Whistling has never been my 'Fortay'....would have to work with vocal sounds....my voice tends to 'Carry' pretty good...I never could get away with a 'Whisper'....and my 4 daughters always accused me of 'Hollaring' at them....and I would show them that I wasn't 'Hollaring' at them....the argument never seemed to last much longer.... ...and most of my dogs I grew up with...I used sounds and could get them to obey them....I have always envied those who could Whistle tho....it really is an 'Art'...


----------



## Mike CHS (Nov 29, 2016)

During trials the dogs may have to do an outrun the length of a football field so voice doesn't work.

This is one version of what is used:
http://www.sheepdogherding.com/shepherds-whistles

We hope to be able to enter some Novice category trials next spring.


----------



## NH homesteader (Nov 29, 2016)

My grandfather was always a great whistler.  Then he had a mini stroke and he can't do it anymore. It's too darn quiet.  Good thing my husband is also a whistler, he took over for him!


----------



## CntryBoy777 (Nov 29, 2016)

That really sounds interesting...and will be looking Forward  to the 'Progress' of it for Sure!!....will ya be using your own sheep?....or, do ya use stock animals?


----------



## Mike CHS (Nov 29, 2016)

The farm where we train has a trial every Labor Day and another in early summer.  The hosts for trials provide the sheep and there are usually 100 more being used.  That keeps it mixed up and fair for everybody.


----------



## CntryBoy777 (Nov 29, 2016)

So, it is similar to the turkey 'Calls' that ya put in your mouth...well I would need all the Help I could Get for sure to even have a Chance....


----------



## Mini Horses (Nov 29, 2016)

Those dogs are awesome.  I've watched that type work goats & sheep -- just awestruck!!   I could watch a day of those trials with gusto. 
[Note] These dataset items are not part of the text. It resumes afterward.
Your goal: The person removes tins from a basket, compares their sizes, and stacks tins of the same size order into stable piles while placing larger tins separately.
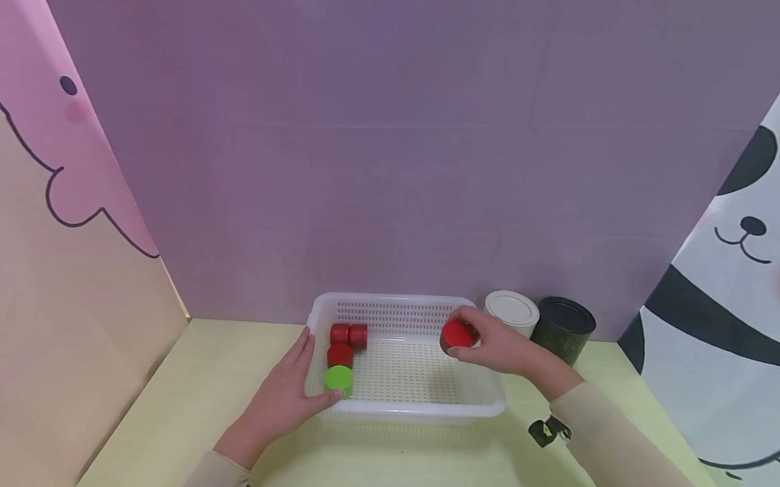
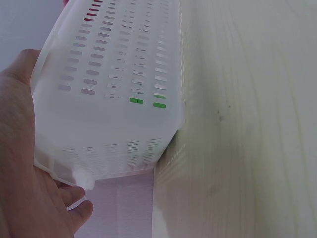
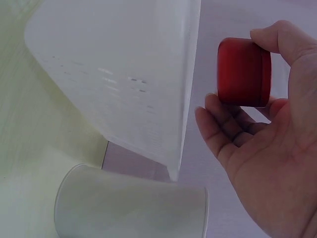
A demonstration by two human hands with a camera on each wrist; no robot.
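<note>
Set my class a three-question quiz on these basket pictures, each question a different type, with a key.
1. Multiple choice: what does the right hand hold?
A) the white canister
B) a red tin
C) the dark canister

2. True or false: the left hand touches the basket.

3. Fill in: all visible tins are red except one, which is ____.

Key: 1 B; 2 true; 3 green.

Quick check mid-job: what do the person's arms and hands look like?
The left hand and right hand are bare, without gloves. The left sleeve and right sleeve are plain and beige; a small dark device shows beside each.
</note>
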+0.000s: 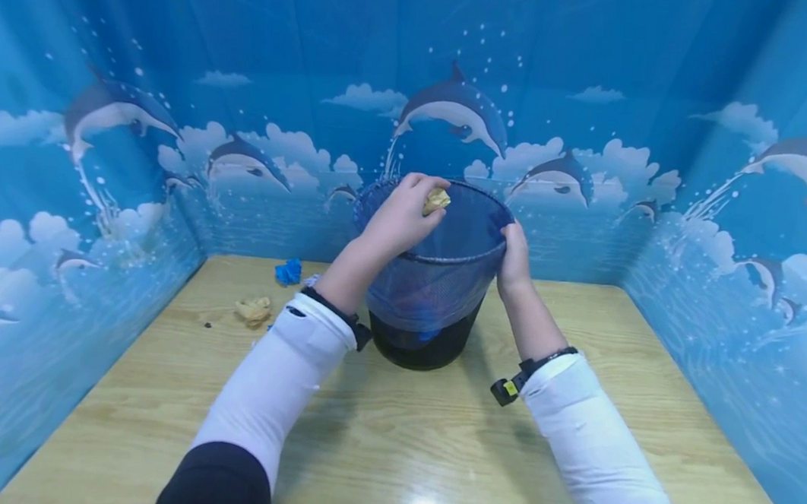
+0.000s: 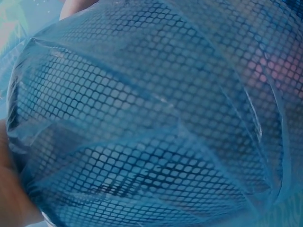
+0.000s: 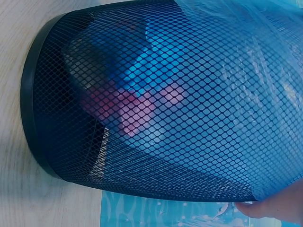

Now, my min-pin would like to think she helps me herd but she gets into protector mode and often barks and turns the minis in the wrong direction.   Gotta love her desire to help!    But they are coming to me as I called them.  I leave her inside if I know I'm moving  the herd to a field where she will "be in the way".  

My chickens are bigger than her, so she never does more than slink past them.  Can't understand why she thinks she is bigger than the Fed Ex delivery guy.  Attitude!!


----------



## NH homesteader (Nov 29, 2016)

Min pin huh? Those little dogs are nuts.  My frround has one.  She would be quite offended to be referred to as "a little dog"  lol

It is amazing watching herding dogs at work!


----------